◆ Goal of the exercise
From the listing below, set down exactly the lines between the one holding "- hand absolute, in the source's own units" and the one holding "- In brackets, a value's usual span", inclusive. No other line is wanted.

___ Supplied data ___

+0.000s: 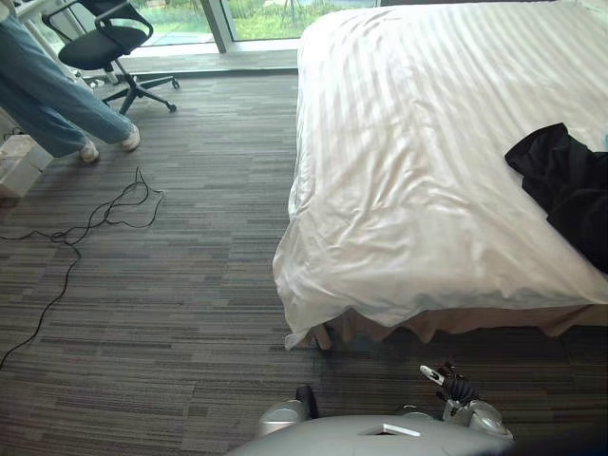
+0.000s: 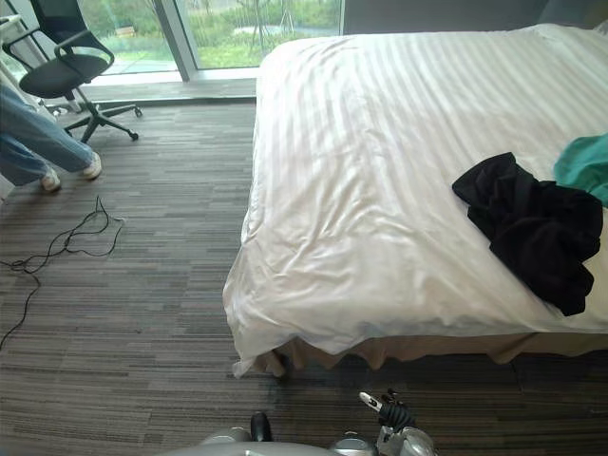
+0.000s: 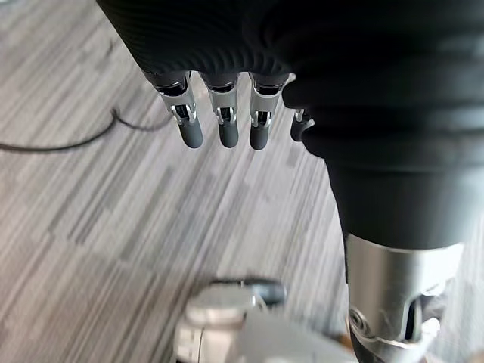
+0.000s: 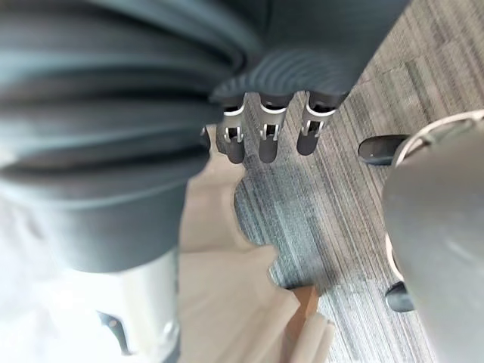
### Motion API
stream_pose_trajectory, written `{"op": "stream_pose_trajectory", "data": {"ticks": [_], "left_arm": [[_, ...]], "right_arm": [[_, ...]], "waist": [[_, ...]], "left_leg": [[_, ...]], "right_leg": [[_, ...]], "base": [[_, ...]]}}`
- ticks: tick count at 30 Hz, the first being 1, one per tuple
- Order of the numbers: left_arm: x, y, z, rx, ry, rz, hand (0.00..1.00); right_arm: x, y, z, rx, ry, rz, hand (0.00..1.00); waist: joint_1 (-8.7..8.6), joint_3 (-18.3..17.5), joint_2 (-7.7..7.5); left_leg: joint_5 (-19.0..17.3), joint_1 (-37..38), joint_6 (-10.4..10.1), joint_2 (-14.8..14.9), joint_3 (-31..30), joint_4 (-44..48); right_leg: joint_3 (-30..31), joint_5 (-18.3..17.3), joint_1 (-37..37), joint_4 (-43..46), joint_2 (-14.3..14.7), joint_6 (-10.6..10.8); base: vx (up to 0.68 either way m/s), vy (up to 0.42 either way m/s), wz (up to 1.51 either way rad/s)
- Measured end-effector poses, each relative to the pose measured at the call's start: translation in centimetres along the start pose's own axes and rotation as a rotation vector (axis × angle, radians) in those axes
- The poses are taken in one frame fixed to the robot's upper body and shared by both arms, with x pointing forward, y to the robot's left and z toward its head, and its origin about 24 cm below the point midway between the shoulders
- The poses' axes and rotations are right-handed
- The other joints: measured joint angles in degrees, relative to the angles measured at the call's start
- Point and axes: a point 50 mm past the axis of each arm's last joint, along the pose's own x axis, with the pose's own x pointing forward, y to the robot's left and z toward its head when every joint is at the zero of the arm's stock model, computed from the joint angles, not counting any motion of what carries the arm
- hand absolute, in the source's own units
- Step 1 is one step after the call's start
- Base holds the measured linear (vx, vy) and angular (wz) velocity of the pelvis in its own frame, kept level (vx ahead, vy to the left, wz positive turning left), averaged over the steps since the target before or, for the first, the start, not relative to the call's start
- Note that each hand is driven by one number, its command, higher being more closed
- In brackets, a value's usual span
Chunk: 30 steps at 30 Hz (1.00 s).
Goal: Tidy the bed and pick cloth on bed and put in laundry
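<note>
My left hand (image 3: 225,125), silver fingers with dark tips under a dark ribbed wrist cover, hangs pointing down. Its fingers are relaxed, nearly straight and side by side, empty, with the thumb tip (image 3: 299,127) just beside them. My right hand (image 4: 268,140), of the same silver and dark build, hangs the same way, fingers loose in a row and empty.

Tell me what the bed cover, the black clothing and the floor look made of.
Bed cover: woven cloth, likely cotton, white with faint satin stripes, softly creased.
Black clothing: soft matte fabric, crumpled in loose folds.
Floor: seemingly low-pile carpet, matte grey streaks.
</note>
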Motion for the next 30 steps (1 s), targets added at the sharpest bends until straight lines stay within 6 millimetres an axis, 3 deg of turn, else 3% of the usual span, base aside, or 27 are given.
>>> {"op": "stream_pose_trajectory", "data": {"ticks": [2,5,14,22,30], "left_arm": [[0.0,-1.5,0.8,0.018,-0.051,-0.067,0.00],[-0.1,-2.1,1.6,0.018,-0.099,-0.107,0.00],[0.0,-1.2,1.9,0.002,-0.106,-0.128,0.00],[0.1,-1.1,1.6,0.001,-0.074,-0.140,0.00],[0.2,-1.3,1.9,0.042,-0.055,-0.148,0.00]], "right_arm": [[0.0,0.1,-0.1,0.001,0.004,-0.001,0.00],[-0.1,0.1,-0.4,0.033,0.013,-0.014,0.00],[-0.2,1.5,-1.8,0.115,0.052,-0.011,0.00],[-0.1,1.8,-1.9,0.133,0.031,-0.021,0.00],[-0.1,1.8,-1.9,0.115,0.028,-0.031,0.00]], "waist": [[-0.23,-0.2,0.20],[-0.51,-0.3,0.19],[-0.08,-1.7,-2.24],[-0.15,-1.7,-2.31],[-0.22,-1.2,-2.46]], "left_leg": [[0.1,-0.3,-0.2,0.0,0.0,0.0],[0.0,-0.9,-0.1,0.0,0.1,0.0],[0.2,-0.8,0.3,-0.3,0.3,0.0],[0.6,2.7,-0.3,-0.9,0.6,0.0],[0.4,3.1,-0.8,0.3,1.2,-0.1]], "right_leg": [[0.0,0.3,-0.1,-0.6,0.1,0.5],[0.1,0.3,-0.4,-1.4,0.4,0.5],[0.5,2.1,0.2,-2.5,0.5,0.6],[0.1,1.8,4.1,-2.6,0.4,-0.2],[0.1,1.4,4.0,-2.4,1.1,-0.3]], "base": [[-0.15,0.024,-0.06],[-0.08,0.015,-0.03],[0.06,0.003,0.00],[0.08,-0.006,0.04],[-0.08,-0.016,-0.05]]}}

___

◆ Exercise response
- hand absolute, in the source's own units
- Step 1 is one step after the call's start
- Base holds the measured linear (vx, vy) and angular (wz) velocity of the pelvis in its own frame, kept level (vx ahead, vy to the left, wz positive turning left), averaged over the steps since the target before or, for the first, the start, not relative to the call's start
- Note that each hand is driven by one number, its command, higher being more closed
- In brackets, a value's usual span

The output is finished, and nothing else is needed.